Science cluster & challenges
Summary
The project Implementing FAIRness in structure-based drug design through Fragalysis Cloud aims to enhance the transparency and accessibility of structure-based drug design (SBDD) data by making it fully open and compliant with FAIR principles. Leveraging Diamond’s XChem service and the Fragalysis Cloud platform, the project will streamline data deposition and establish a first-of-its-kind tool for sharing, exploring, and evolving SBDD experiments. This will significantly lower the barrier to open data sharing, advancing drug discovery methodologies.
Challenge
Open Science project, Open Science Service, Cross-domain/Cross-RI
There is a strong consensus in the field of medicinal chemistry, that existing datasets for exploring and improving structure-based drug design (SBDD) are highly inadequate. The state-of-the-art of data availability has evolved into the separate repositories of the Protein Data Bank (accessed through PDBe in ELIXIR), and the ChEMBL database. These are individually well-developed and highly FAIR, but only for very specialised informaticians, and with necessarily strictly constrained ontologies. Moreover, data is often fragmented across various tools and hidden in unstructured formats, making it difficult for researchers to access and build upon existing datasets
Solution
The project aims to enhance the Fragalysis Cloud platform to facilitate open and FAIR-compliant sharing of SBDD data. Fragalysis Cloud is a collaboration platform developed at Diamond’s XChem facility, used for curating, sharing and disseminating views of 3D data, and implementing best-practice medicinal chemistry algorithms and workflows for progressing results from fragment screens through early DMTA cycles. The project will map out clearly how Fragalysis can be a platform for collectively annotating and depositing data to PDBe and ChEMBL. Furthermore, it will make details of annotation workflows and computations accessible from those repositories, and generalised workflows will be made available to WorkflowHub.
By integrating data from 50–150 experiments, the project will create an accessible mechanism for depositing and querying large-scale datasets. Collaborating with key INSTRUCT (XChem) and ELIXIR services (PDBe and ChEMBL), which host the key data categories of the field (3D structures of protein-compound complexes and assay results of the compounds, including biochemical activity, biophysical affinity and ADME measurements), the project will enable researchers to explore SBDD projects with comprehensive data on context, provenance, design rationales and inspection of computational analyses.
Scientific Impact
The project will revolutionise the accessibility and reuse of SBDD data, providing an innovative tool for examining collective datasets in a FAIR manner. By making previously isolated data (and metadata) available for querying across projects, the project will improve transparency and reproducibility of experiments, while allowing to advance methodology and algorithms in the field. Researchers and developers will benefit from the insights gained from shared workflows, while contributing significantly to the FAIR data landscape in the life sciences.
The scientific relevance of the tools will be stress-tested by applying the new tools to real-world XChem data, both historic and new, and training the user community in their use, thereby greatly expanding the quantity and quality of SBDD data in the public domain.
Open science added value
Results
Three key innovations were delivered.
- XChemAlign: software that automatically transforms complex crystallographic data into biologically meaningful formats, enabling researchers to directly compare how different molecules bind to their target proteins to fully exploit potential discovery avenues.
- A data sharing infrastructure: comprehensive API endpoints and Python tools that provide programmatic access to structural and activity data, enabling automated analysis, seamless integration with computational workflows, and streamlined data preparation for deposition to PDBe.
- An interactive analysis environment: the integration of ready-to-use computational tools — Fragmenstein, HIPPO, and Syndirella — directly within the platform through Jupyter notebooks, eliminating the technical barriers that typically prevent medicinal chemists from using advanced drug design algorithms.
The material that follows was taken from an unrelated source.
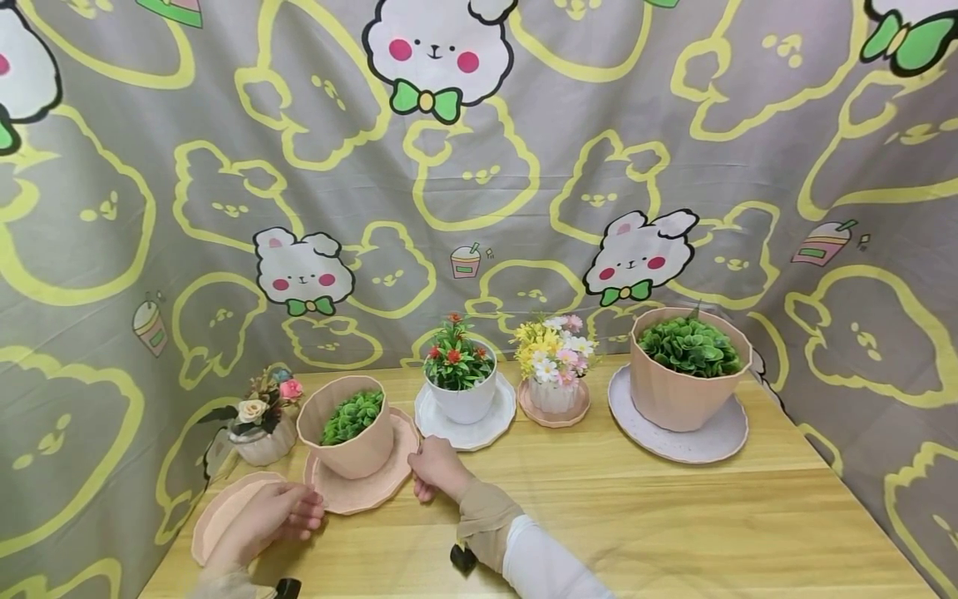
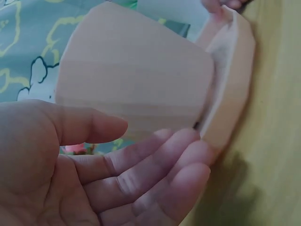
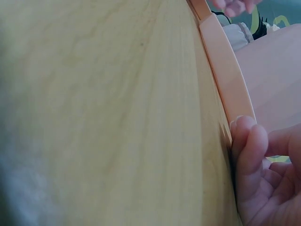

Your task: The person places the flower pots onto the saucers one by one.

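Both hands (image 1: 437,467) touch the pink saucer (image 1: 364,492); fingertips hidden

Surface: a light wooden table (image 1: 599,507), grain running across, is seen with a patterned cloth hung behind and at both sides.
Far left: a small ribbed vase (image 1: 260,445) of roses is set straight on the wood.
Front left: an empty pink saucer (image 1: 217,512) is laid near the table's edge.
Left of middle: a pink saucer (image 1: 367,491) is placed on the wood, a pink pot carried on it.
Middle: a white saucer (image 1: 467,433) with a white pot is set behind.
Right of middle: a small pink saucer (image 1: 554,413) bearing mixed flowers is seen.
Right: a wide pale saucer (image 1: 688,441) under a large pot is placed.
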`<state>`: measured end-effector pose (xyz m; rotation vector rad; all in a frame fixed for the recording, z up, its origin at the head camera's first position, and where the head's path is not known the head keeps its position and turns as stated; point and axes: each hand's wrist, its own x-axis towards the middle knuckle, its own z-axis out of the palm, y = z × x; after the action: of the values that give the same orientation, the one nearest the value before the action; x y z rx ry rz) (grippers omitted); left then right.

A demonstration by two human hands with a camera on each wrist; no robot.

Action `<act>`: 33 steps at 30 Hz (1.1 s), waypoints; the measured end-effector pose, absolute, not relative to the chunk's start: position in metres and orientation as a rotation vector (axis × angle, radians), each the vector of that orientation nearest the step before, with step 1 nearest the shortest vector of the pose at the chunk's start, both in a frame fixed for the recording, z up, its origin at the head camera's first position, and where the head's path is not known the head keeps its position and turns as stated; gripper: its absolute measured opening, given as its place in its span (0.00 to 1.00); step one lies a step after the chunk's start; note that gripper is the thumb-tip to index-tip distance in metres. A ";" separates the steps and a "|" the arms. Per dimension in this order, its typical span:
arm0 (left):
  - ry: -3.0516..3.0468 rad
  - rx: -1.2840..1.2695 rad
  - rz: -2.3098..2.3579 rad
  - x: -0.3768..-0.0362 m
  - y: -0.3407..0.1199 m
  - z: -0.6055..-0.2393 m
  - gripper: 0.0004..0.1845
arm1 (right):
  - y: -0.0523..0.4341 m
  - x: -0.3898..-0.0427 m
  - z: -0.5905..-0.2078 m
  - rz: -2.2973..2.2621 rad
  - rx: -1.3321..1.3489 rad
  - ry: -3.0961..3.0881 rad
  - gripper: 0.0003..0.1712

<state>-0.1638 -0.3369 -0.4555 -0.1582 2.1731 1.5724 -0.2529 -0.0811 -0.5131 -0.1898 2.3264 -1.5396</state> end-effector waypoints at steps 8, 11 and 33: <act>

The project successfully processed and disseminated data for nine viral protein targets through the AI-driven Structure-enabled Antiviral Platform - ASAP consortium for Open Science antiviral drug discovery, supporting Open Science efforts against COVID-19, Zika, Dengue, Enterovirus, Chikungunya, and other emerging viral threats. A collaboration with PDBe was established to standardise fragment screening data deposition workflows, now formalised in the OpenBind partnership.
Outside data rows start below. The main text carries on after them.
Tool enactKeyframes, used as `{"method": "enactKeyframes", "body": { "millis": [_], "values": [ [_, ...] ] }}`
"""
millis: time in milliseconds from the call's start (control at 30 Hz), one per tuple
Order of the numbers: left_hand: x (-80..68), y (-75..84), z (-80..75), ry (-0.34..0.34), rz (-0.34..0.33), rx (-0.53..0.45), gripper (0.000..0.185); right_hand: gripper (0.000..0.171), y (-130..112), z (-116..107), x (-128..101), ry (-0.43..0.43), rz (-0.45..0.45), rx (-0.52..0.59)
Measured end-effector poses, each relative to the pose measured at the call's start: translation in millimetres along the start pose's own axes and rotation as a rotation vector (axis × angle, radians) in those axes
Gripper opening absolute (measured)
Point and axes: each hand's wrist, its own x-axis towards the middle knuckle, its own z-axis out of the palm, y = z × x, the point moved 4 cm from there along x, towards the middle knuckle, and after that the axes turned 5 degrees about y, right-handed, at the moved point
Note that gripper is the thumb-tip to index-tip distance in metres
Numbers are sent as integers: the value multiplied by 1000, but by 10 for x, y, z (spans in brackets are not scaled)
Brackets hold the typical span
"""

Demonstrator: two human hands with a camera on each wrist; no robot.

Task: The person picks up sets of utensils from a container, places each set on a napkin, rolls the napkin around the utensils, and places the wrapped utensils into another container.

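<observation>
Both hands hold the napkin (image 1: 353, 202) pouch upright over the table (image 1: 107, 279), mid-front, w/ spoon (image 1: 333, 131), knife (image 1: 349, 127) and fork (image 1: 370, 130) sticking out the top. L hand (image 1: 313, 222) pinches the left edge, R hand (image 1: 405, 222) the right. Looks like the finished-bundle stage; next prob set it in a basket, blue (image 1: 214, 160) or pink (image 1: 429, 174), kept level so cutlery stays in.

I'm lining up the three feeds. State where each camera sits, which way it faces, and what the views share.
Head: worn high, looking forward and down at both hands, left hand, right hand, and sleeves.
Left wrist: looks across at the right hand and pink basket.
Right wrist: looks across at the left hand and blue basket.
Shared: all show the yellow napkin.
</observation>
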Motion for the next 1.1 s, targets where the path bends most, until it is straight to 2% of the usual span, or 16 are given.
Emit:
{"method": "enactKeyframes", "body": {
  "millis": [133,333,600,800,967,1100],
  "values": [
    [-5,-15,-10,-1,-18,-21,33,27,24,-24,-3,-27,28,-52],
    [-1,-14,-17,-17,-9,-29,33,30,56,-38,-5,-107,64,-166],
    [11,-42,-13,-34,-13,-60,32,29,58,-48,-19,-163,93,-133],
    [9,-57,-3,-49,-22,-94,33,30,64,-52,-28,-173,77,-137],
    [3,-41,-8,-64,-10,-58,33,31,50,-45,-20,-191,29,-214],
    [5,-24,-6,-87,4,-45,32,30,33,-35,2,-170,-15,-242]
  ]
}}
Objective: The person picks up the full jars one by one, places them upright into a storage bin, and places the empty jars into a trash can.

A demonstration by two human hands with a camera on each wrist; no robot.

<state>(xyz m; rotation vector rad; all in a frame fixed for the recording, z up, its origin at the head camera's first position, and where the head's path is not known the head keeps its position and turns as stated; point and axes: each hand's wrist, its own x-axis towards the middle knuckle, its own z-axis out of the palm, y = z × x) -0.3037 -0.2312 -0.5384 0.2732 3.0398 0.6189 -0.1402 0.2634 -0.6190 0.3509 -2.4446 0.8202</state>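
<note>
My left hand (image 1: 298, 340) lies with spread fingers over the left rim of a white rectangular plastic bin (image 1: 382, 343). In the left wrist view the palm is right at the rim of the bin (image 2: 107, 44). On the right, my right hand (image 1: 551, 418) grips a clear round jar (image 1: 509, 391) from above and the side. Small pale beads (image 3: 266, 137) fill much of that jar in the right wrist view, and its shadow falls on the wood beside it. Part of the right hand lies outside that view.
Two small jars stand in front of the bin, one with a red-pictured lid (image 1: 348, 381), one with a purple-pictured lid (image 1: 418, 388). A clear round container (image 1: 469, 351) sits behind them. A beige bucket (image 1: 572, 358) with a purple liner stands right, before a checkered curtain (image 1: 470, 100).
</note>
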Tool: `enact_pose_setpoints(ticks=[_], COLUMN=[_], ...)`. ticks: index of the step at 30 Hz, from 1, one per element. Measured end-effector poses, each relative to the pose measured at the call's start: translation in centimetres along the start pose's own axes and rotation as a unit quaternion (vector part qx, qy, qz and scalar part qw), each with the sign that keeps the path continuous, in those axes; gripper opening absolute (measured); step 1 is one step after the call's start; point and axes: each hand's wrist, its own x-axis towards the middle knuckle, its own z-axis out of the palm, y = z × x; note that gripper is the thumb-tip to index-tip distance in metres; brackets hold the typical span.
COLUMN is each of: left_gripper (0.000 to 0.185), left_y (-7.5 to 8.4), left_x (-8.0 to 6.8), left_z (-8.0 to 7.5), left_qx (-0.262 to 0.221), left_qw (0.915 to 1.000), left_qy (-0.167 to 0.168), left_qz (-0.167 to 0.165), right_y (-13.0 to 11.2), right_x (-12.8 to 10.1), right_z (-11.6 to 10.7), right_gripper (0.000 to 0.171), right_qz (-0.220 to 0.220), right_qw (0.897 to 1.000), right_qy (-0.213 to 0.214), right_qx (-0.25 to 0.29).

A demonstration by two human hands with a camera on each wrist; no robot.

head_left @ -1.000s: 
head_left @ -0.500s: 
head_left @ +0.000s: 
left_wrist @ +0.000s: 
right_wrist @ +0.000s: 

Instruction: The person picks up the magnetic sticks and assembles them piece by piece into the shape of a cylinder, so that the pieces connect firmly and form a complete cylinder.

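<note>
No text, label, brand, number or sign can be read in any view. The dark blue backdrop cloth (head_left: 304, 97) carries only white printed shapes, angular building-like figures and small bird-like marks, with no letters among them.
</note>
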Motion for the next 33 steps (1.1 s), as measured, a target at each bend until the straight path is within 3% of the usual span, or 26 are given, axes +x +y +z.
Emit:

The Fragalysis Cloud platform is accessible at fragalysis.diamond.ac.uk
Publications
- Ni, X., Richardson, R.B., Godoy, A.S. et al. Combined crystallographic fragment screening and deep mutational scanning enable discovery of Zika virus NS2B-NS3 protease inhibitors. Nat Commun 16, 8930 (2025). DOI: https://doi.org/10.1038/s41467-025-63602-z
- Preprint articles on fragment screens of Coxsackievirus A16, Enterovirus D68, and Zika virus.
Final video
Principal investigator
Warren Thompson is a Senior Computational Scientist at XChem, Diamond Light Source that works on integrating software engineering, chemistry, and prototyping to make open-source fragment-progression technologies, that include structural data dissemination, FAIR-data, collaboration tools and digitised chemistry, accessible to the fragment progression community.